**Exercise description**. Gather all lines in the data that hold the string "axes".

□ □ □ □ □

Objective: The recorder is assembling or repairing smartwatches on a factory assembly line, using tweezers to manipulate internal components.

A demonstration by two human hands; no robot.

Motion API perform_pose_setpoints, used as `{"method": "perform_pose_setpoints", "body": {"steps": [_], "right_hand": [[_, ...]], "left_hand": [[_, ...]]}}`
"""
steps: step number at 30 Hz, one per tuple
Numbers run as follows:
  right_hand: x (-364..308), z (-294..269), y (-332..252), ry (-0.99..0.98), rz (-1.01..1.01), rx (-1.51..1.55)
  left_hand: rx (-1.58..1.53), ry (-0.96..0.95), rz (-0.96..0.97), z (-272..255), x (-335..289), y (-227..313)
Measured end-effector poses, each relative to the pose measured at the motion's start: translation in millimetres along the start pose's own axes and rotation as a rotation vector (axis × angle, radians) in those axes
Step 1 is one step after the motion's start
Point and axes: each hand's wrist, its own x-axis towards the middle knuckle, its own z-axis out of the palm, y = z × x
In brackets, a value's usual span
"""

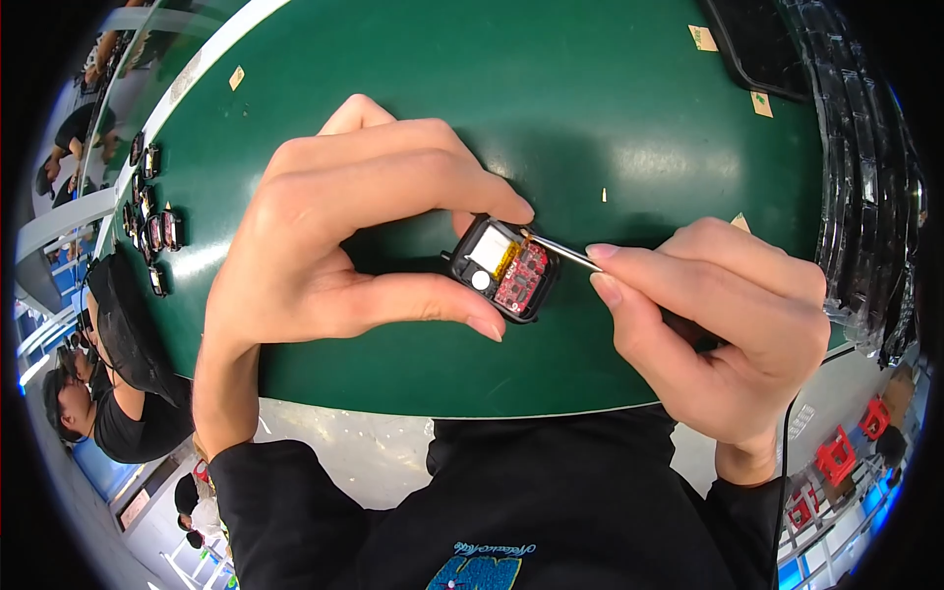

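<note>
My left hand (364,226) pinches a small black electronic device (503,269) between thumb and fingers above the green tabletop. Its housing is open and faces up, showing a red circuit board, a silver-white block, yellow tape and a round white spot. My right hand (718,324) is closed on slim metal tweezers (565,251). Their tips reach the upper corner of the device, beside my left index fingertip. Whether the tips grip anything there is too small to tell.
Several similar small black devices (152,231) lie at the table's left edge. Black plastic trays (855,187) are stacked along the right edge, near a dark flat tray (752,44). Paper scraps (704,38) dot the green tabletop (551,79). A person (128,383) sits at the left.
</note>
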Motion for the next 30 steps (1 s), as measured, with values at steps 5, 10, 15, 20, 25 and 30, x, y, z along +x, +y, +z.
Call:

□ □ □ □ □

**Solution below**.
Measured end-effector poses, each relative to the pose measured at the motion's start: translation in millimetres along the start pose's own axes and rotation as a rotation vector (axis × angle, radians) in those axes
Point and axes: each hand's wrist, its own x-axis towards the middle knuckle, its own z-axis out of the palm, y = z × x

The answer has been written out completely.